AI4Good Project Group 2A

BirdCLEF 2022 training code for group 2A.

Setup

We recommend using a new anaconda environment with python 3.10. First clone the repo with git clone and then create the environment with

conda create -n birdclef python=3.10`
conda activate birdclef

Requirements

Our pipeline was tested under several Ubuntu environments. Using Windows is not recommended as there are problematic libraries that don't work well when using it.

Install the required modules with pip

pip install -r requirements.txt

Data Preparation

The quickest way would be to download our premade dataset directly from Kaggle. Put the dataset in a datasets folder in the project root directory.

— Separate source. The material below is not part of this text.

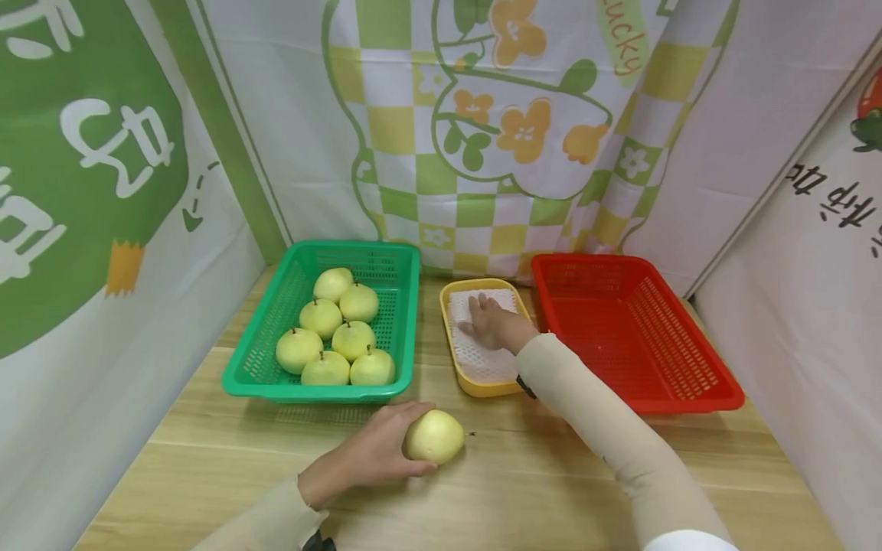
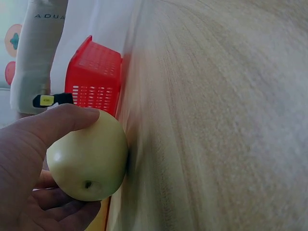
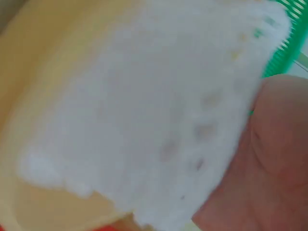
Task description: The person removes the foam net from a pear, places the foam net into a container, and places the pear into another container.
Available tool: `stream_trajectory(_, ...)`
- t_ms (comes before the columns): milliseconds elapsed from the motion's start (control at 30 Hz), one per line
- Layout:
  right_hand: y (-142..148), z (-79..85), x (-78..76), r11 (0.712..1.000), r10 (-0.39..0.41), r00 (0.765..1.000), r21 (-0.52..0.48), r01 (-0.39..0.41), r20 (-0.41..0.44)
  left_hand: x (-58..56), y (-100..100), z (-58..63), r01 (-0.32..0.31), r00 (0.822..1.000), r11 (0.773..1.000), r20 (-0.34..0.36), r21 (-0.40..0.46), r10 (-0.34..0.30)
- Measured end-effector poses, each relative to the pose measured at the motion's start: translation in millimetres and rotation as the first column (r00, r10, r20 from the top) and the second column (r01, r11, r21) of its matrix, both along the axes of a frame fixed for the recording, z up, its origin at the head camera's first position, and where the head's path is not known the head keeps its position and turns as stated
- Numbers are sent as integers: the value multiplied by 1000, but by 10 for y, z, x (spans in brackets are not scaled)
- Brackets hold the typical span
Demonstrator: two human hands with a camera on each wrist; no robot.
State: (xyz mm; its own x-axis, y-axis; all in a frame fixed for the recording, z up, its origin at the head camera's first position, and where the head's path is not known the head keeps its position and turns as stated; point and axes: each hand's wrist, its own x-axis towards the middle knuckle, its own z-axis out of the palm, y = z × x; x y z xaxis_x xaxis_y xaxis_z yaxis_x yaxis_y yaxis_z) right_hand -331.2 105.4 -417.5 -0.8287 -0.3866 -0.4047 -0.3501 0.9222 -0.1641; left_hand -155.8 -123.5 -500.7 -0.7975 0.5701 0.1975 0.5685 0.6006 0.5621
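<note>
My left hand (image 1: pixel 386 448) grips a round yellow-green pear (image 1: pixel 436 438) low over the wooden table, its stem pointing right. In the left wrist view, the thumb lies across the top of the pear (image 2: pixel 89 156) and the fingers curl beneath it. My right hand (image 1: pixel 496 325) reaches into a small yellow basket (image 1: pixel 482 389), its fingers laid over the white foam netting (image 1: pixel 482 360) there. Close up in the right wrist view, the netting (image 3: pixel 144 106) is blurred beside the hand (image 3: pixel 274 159), whose fingertips are hidden.
A green basket (image 1: pixel 320 392) with several pears (image 1: pixel 321 317) stands left of the yellow one. On the right is a red basket (image 1: pixel 634 337), under the reach of the right forearm. A patterned curtain (image 1: pixel 482 184) hangs behind, with white side walls.
</note>
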Motion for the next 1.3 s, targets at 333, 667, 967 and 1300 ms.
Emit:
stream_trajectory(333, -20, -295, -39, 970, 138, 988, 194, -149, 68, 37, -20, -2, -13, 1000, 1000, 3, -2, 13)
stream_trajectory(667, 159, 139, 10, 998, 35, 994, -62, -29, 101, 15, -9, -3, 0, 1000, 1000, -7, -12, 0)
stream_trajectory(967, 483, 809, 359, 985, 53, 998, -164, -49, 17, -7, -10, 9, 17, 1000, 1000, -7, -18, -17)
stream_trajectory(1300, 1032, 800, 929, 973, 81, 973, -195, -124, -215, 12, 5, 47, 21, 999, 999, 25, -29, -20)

Alternatively you can preprocess the data yourself. First download the original dataset from Kaggle and unpack it to a separated folder in data_processing. We chose the folder name birdclef-2022.

Data Processing

Then change the root and the out_folder variable in generate_specs.py to the train_audio path (found in the 2022 dataset) and your desired output folder name respectively. Provide also a root folder where there are background noise audio files for data augmentation or uncomment the noise processing.

Start the dataset generation by moving to the processing directory and executing the script with

cd data_processing
python3 generate_specs.py

Note that this takes a very long time. Afterwards move the generated folders inside the chosen spectrogram root folder (data and noise) to the Kaggle dataset folder (birdclef-2022 in our case).

Augmenting the Metadata

Since we changed the file structure, we must recalculate the metadata and provide group information for the k-fold splitting. Change the directory to model. Then change the root variable in the generate_augmented_df.py to your dataset root folder with the csv files and the generated data and noise folders.

cd model
python3 generate_augmented_df.py

The dataset is now ready for training.

Training

Run the training with the following command

python3 train.py --data_path ../datasets/birdclef-2022 --load_weights False

the --data_path argument is the relative path to the dataset. The --load_weights is for loading precalculated weights during pretraining on another dataset like the 2021 data (Dataset we used). For 3-fold models we have example weights that match the default config.

All the necessary configurations can be set in the config file. To use WANDB provide your api key in the config file and set up the correct project settings in the train script.